No es justo, considerando que toda mi familia sabe cuánto tiempo ha pasado para él.
—No —dice simplemente—. Pero sí quiero besarte.
Mmm. No estoy segura de cómo tomar eso, pero no voy a analizar su no, cuando le sigue una declaración como esa.
—Pues bésame —digo.
Sus dedos dejan los míos y los mueve a los lados de mi cabeza. Me mantiene quieta. —Espero saborear un poco de jugo de naranja otra vez.
Uno, dos, tres, cuatro, cinco, seis, siete, ocho, nueve, diez.
Cuento las palabras en la última oración, luego busco en mi cabeza un lugar para almacenar esas diez palabras para siempre. Quiero esconderlas en un cajón en mi mente y etiquetarlo “Cosas para sacar y leer cuando su estúpida regla número dos se vuelva un presente triste y solitario”.
Pedro está en mi boca. Invadiéndome de nuevo. Cierro el cajón mental, salgo de mi cabeza y regreso a él.

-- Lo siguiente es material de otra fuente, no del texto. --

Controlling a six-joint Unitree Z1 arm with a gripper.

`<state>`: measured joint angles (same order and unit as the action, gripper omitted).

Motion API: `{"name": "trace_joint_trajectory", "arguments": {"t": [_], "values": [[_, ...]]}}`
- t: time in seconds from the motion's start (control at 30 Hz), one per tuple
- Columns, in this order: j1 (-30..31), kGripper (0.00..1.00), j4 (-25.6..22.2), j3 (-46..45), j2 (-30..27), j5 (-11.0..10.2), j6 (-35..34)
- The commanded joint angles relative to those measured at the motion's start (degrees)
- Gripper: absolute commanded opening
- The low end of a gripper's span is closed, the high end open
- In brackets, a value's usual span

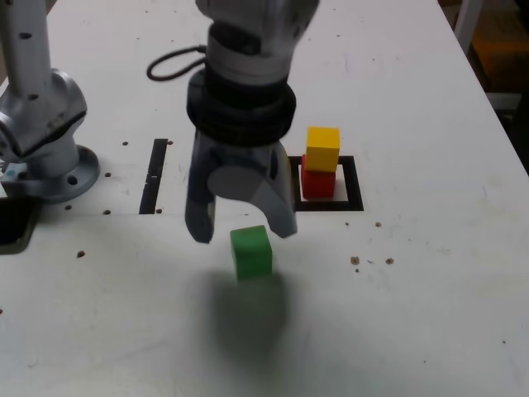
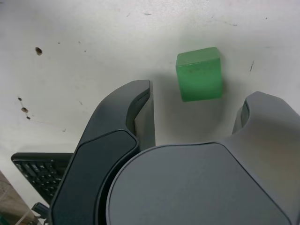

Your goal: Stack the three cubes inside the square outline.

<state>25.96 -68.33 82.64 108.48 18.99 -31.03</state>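
A white table (image 1: 430,331) fills the scene, its surface scuffed and dotted with small brown specks (image 1: 370,260), some lying to the exterior view's right of the jaws. A straight black tape strip (image 1: 154,175) lies to the exterior view's left of the jaws. A black cable loop (image 1: 169,64) lies beyond them. The wrist view shows a dark keyboard (image 2: 40,171) behind the jaws.
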Motion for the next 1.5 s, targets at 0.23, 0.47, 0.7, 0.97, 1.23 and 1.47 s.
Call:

Me invade, me invade, me invade.
Debo saborear jugo de naranja, porque ciertamente actúa como si lo disfrutara. También debo disfrutar probarlo, porque lo estoy atrayendo hacia mí, besándolo, haciendo lo mejor que puedo para infiltrarlo con nada más que Paula.
Se aleja para recuperar el aliento y habla—: Olvidé cuán bien se siente.

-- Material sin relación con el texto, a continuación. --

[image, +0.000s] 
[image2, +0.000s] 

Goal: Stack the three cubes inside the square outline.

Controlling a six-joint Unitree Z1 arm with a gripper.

Me está comparando. No quiero que me compare con quien sea que alguna vez lo hizo sentir así de bien.
—¿Quieres saber algo? —dice.
Sí. Quiero saber todo, pero por alguna razón, elijo este momento para tener la revancha de esa palabra que me dijo.
—No. —Lo obligo a regresar a mi boca. No me besa de inmediato, porque no sabe qué pensar sobre lo que acaba de pasar. Sin embargo, su boca se pone al día bastante rápido. Creo que odió mi respuesta cortada tanto como yo odié la suya, y ahora está usando sus manos para tener su
venganza. No puedo decir dónde me está tocando, porque tan pronto como me toca en un lugar, sus manos se mueven a otro. Me está tocando en todos lados, en ningún lado, en absoluto, todo a la vez.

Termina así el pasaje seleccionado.